The only good thing about them as far as I can tell is that they probably protect us from a lot of spam.
Quora answer: What’s a good example that illustrates Kant’s idea of “mental representations”?
The mental representations we are talking about are you words you say to yourself in your head when you are thinking. They are not something mysterious. However, it is Locke that really brings the idea of mental representations to the fore, an although Kant accepts a Lockean account to a certain extent he really is not taking that as a main theme in my understanding. Rather, he is taking as his them what must exist as a necessary precondition for the possibility of having representations of language in your head and sensory presentations. Not representations are always lossy, i.e. abstractions of actual sensory presentations. It is the necessary conditions of the possibility of experience that are the transcendentals of Kant, not some dogmatic invisibles that cannot be verified. Also his ideas do not have a lot to do with Plato, but rather are a direct result of his reaction to Hume, but also Leibniz and of course Spinoza and Descartes. He is basically trying to build a foundation underneath the physics of Newton, and so the structure of his philosophy is influenced a lot by the structure of the Calculus that makes the description of nature though laws possible. The key idea is the difference between Analytic and Synthetic judgments and the difference between A Priori and A Posteriori judgments The whole thing is about the nature of judgement. And judgments are something that can appear as statements in language once they are formed. Basically he is attempting to prove that there is something called the A Priori Synthetic and that is the Singular Space and is the basis of geometry. Today we would say it is spacetime, and would not separate out the schemas from spatial representations such as you get in geometrical proofs. Sensation is appears in a manifold which is an A Priori synthesis. On the basis of that perception then there is the apperception of concepts that are then represented in the proofs as statements and diagrams of the geometrical situation, or equations for instance related to the calculus.
But the key point is that we project the a priori synthetic singular that then is the basis of the unity and totality of the manifold which then appears as a perception of something that gives rise to an apperception. When we consider that thing as a physical object we project on it the Categories which all objects share such as quality, quantity, relation and modality. The key to this projection is the positing of causality. Because causality comes from us, then we do not have to find it somehow in the world as an objective thing, and that is why Kant believes that the only road to Transcendental Reality is via Transcendental Idealism. A good source for further understanding is the Bernsteintaps.com lectures which goes though all the arguments in detail. Our tradition has been basically critical and idealist after Kant because his arguments for his position are so strong. He would have considered neural activity part of the noumena. Until we can relate the neural activities in fMRIs to what is actually experienced in consciousness I think it would remain part of the noumena even though we can now see it by peaking inside the functioning brain. It still does not relate to our experience, and in fact the more we find out about it the more mysterious it becomes because of its decentralized processing.

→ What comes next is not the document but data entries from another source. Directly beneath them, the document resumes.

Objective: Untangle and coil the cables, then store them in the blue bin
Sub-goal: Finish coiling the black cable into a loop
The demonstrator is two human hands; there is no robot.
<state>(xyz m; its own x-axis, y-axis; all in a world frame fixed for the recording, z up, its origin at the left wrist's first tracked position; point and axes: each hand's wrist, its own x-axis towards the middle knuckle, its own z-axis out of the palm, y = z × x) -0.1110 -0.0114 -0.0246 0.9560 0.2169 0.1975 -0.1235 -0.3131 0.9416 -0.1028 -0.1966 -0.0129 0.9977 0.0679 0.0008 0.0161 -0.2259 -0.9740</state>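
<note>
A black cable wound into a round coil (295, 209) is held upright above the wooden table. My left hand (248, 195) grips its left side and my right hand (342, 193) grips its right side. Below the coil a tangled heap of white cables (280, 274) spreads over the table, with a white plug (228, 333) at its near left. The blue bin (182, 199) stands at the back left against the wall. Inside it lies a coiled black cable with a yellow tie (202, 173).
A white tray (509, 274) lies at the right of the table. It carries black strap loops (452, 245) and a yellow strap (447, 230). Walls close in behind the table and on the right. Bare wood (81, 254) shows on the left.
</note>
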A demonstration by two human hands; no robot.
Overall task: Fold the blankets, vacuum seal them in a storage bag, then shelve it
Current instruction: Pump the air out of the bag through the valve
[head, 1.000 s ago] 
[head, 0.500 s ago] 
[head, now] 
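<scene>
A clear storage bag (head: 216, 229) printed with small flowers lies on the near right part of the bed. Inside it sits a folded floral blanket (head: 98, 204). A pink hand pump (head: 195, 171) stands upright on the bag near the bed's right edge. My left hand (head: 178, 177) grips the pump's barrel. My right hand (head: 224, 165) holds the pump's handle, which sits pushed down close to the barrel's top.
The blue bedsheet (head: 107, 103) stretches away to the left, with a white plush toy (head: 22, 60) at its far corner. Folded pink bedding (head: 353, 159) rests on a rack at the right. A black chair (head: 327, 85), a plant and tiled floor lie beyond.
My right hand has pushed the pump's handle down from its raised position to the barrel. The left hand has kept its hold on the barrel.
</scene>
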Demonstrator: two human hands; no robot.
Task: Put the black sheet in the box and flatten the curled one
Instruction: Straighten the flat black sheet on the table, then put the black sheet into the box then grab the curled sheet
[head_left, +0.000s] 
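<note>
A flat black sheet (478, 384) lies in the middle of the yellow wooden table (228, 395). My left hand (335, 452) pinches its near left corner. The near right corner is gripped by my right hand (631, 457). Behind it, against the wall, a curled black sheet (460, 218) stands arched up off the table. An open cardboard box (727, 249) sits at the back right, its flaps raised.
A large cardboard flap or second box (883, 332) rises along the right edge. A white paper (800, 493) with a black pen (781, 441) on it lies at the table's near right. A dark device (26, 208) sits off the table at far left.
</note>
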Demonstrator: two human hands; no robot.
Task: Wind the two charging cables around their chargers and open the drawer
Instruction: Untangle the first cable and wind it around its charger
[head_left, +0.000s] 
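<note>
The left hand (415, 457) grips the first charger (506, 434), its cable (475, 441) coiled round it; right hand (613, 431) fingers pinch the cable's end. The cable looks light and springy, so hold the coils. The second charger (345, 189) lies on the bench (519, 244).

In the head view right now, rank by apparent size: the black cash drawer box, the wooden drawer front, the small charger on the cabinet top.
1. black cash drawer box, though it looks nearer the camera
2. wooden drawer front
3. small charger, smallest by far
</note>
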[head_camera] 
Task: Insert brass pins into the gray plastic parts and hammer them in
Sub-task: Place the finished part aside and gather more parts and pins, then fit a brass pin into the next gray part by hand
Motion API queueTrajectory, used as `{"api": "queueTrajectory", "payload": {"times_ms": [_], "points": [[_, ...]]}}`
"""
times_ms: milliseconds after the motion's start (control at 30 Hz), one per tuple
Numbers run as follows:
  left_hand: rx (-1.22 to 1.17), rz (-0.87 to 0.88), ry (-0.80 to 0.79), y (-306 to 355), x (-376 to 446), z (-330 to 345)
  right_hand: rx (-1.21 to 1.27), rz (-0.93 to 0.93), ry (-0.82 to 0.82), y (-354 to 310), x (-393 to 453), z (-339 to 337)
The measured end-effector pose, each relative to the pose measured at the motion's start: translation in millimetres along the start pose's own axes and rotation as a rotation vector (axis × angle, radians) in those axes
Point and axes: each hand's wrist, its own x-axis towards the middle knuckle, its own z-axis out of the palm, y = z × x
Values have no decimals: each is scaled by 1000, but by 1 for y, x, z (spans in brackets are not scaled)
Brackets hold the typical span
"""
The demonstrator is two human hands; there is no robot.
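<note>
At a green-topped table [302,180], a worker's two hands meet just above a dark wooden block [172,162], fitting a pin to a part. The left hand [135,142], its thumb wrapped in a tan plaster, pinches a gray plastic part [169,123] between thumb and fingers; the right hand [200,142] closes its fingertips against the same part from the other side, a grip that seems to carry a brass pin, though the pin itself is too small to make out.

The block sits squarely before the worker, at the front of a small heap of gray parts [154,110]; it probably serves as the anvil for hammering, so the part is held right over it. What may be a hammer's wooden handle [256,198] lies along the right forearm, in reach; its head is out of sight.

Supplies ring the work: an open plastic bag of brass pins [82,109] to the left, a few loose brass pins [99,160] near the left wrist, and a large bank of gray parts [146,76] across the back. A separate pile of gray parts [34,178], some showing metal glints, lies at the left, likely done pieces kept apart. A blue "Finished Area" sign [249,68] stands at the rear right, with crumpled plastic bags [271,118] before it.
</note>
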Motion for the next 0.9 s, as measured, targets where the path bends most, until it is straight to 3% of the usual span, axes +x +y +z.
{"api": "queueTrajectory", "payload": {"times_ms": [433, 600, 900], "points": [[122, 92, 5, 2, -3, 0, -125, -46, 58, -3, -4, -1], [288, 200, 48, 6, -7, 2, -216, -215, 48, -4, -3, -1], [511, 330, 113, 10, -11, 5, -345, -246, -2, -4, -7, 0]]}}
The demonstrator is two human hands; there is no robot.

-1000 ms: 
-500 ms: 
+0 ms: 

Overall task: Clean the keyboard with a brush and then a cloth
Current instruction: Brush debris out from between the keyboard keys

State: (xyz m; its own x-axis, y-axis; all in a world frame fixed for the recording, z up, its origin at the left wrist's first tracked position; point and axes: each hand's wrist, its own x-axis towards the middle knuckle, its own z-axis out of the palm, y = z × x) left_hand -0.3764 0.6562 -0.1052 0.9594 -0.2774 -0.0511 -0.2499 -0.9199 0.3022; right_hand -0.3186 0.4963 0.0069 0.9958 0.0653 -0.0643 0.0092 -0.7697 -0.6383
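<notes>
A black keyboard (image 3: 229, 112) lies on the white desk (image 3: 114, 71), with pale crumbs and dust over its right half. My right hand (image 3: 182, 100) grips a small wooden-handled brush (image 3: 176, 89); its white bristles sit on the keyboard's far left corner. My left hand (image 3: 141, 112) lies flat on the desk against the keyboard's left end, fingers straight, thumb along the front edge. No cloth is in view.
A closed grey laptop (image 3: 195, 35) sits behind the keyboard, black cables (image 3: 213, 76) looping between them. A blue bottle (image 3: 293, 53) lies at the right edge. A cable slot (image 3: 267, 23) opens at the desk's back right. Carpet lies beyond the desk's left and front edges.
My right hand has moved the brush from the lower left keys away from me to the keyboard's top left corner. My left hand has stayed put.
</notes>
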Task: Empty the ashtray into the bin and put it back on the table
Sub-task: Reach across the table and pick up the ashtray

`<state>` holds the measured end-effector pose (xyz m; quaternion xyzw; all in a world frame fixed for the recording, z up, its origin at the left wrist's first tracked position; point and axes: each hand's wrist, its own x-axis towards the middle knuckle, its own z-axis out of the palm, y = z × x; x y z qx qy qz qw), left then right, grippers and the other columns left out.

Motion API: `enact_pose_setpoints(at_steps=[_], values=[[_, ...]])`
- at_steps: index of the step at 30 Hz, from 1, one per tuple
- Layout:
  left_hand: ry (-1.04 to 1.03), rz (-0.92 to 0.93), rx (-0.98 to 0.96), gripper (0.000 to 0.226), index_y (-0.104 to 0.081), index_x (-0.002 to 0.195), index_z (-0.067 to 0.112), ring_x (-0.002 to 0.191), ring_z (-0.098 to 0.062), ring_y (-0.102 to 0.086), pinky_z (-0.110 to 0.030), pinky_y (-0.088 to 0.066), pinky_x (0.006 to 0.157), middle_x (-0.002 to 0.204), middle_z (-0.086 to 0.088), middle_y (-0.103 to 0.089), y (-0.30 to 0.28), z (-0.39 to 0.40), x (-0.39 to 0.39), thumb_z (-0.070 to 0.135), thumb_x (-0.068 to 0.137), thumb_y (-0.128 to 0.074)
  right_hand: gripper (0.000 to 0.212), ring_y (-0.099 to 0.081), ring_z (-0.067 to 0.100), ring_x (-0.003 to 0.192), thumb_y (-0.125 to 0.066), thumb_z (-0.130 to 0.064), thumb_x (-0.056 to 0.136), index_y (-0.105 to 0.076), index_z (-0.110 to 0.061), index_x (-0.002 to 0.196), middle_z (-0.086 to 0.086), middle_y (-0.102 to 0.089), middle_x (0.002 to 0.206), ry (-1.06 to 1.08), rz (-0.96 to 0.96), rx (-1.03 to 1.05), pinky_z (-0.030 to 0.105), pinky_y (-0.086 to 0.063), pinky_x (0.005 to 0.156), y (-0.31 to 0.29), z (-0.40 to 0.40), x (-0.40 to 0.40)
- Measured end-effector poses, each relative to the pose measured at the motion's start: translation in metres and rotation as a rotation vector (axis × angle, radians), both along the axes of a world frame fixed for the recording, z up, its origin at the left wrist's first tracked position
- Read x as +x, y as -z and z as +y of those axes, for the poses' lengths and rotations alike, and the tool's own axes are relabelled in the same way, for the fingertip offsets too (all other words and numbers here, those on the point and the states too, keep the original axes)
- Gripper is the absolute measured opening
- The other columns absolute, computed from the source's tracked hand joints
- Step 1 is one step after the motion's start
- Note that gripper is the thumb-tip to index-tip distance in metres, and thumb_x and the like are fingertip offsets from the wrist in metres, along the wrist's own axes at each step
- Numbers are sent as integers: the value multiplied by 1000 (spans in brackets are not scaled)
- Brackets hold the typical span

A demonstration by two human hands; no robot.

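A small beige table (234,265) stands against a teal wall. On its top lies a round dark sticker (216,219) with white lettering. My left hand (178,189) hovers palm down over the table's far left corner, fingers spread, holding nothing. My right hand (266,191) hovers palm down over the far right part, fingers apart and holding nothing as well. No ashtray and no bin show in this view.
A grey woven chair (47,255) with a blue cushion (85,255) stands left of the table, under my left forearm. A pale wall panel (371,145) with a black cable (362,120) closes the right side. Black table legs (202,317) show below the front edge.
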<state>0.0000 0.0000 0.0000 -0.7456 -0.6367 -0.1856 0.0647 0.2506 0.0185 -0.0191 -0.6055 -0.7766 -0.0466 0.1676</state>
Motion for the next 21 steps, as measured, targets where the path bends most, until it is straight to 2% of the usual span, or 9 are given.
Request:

Suggest you read the Patton Commentary on Critique of Pure Reason if you are interested in finding out more information about Kant’s philosophy. There are a lot of strange interpretations of it out there and strangely it is hard to find a good commentary even though it is one of the most commented on books in our tradition. It is so complex that it is possible to make almost anything you want out of it. I went though a lot of bad commentaries before I found Patton. Basically he turns each sentence into a paragraph and keeps the context within the overall argument in mind as he unpacks each new sentence.